ConfigSource.file("./resources/db-iam.conf").load[ServiceConf]
// Right(ServiceConf(DBConn(localhost,5432,admin,iam(IamConf(us-west-2,arn:aws:iam::9999999999:role/some-role,my-session)))))

All is good, but there is a little problem. If we want to access the auth fields, we are unable to do it easily as the DBAuth trait doesn’t contain any common fields with the extending case classes.

Which means, that this code won’t work:

configPass.map(_.dbConn.auth.password)

Because DBAuth doesn’t have a password attribute.

Common attribute

Basically what we tried to achieve with the DBAuth configuration. Is to have a single place for having the password that is needed for the connection. It can come from different configuration types, but eventually it should return for us a password.

So basically we have a common attribute for both implementations, and it is the password attribute.

For the simple password configuration type, we will just return the password that is written in the configuration.

But, for the iam configuration type, we would want to use the IAM attributes to generate a token that we would use as the password.

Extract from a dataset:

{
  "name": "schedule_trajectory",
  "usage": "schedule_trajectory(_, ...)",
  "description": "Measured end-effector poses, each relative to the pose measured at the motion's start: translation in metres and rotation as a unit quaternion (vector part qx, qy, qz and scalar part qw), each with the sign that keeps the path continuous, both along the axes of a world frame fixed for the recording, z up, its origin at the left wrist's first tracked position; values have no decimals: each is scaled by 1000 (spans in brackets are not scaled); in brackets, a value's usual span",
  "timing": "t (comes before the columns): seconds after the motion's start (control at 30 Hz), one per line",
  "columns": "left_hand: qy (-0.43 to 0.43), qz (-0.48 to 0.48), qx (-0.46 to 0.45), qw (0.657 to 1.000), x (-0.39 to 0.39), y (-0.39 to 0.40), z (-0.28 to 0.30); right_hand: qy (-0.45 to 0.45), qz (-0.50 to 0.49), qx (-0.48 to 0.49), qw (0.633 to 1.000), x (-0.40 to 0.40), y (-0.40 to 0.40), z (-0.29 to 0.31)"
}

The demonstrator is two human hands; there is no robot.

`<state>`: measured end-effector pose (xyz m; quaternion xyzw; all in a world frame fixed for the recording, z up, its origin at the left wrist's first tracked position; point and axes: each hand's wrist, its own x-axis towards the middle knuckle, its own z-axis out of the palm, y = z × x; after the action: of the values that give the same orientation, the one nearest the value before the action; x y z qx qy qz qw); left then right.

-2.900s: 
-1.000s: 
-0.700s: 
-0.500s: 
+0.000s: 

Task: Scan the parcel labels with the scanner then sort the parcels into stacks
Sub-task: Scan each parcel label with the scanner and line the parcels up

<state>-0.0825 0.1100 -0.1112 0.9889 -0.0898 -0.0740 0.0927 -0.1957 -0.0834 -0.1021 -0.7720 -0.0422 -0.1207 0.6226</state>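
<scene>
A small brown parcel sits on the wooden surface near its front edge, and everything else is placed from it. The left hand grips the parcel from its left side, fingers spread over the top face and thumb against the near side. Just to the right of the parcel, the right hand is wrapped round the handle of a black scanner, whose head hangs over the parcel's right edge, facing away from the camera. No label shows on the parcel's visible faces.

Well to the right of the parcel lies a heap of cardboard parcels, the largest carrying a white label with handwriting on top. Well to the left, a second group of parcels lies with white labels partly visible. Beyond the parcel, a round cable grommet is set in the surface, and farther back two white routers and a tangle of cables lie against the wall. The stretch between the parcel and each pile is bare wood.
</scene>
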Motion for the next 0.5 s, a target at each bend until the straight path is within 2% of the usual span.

Because we would need to generate the token whenever we call the password attribute, we would want to make that attribute a function. So we would add a method that is called password to the DBAuth trait, and implement it in each of the subtypes:

sealed trait DBAuth {
    def password: String
}

case class password(value: String) extends DBAuth {
    override def password: String = value
}
case class iam(iam: IamConf) extends DBAuth {
    override def password: String = TokenGenerator(iam).getToken
}

// Just a dummy class for the token generation feature.
case class TokenGenerator(iam: IamConf) {
    def getToken: String = "some token"
}

Now it is possible to call the following code, in order to get the appropriate password:

configPass.map(_.dbConn.auth.password)
// Right(admin)

configIam.map(_.dbConn.auth.password)
// Right(some token)

More Beautification

Currently if we would like to access the user and password attributes, it would look a bit finicky, at least to me. Let’s look at the following example:

val confPass = configPass.getOrElse(throw new RuntimeException) // Extract the configuration object or throw an exception.
confPass.dbConn.user
confPass.dbConn.auth.password

We can see that the path to the user and to the password, is a bit different. I would prefer to have the password on the same level as the user. The solution is pretty easy, we can add a method to the DBConn that would shorten the path for us. Like this:

case class DBConn(host: String, port: Int, user: String, auth: DBAuth) {
    def password: String = auth.password
}

And now it is possible to call the password attribute on the same level as the user attribute.

val confPass = configPass.getOrElse(throw new RuntimeException) // Extract the configuration object or throw an exception.
confPass.dbConn.user
confPass.dbConn.password

And it will call the appropriate password method of the appropriate DBAuth implementation.

Hope this post was helpful, thank you for reading.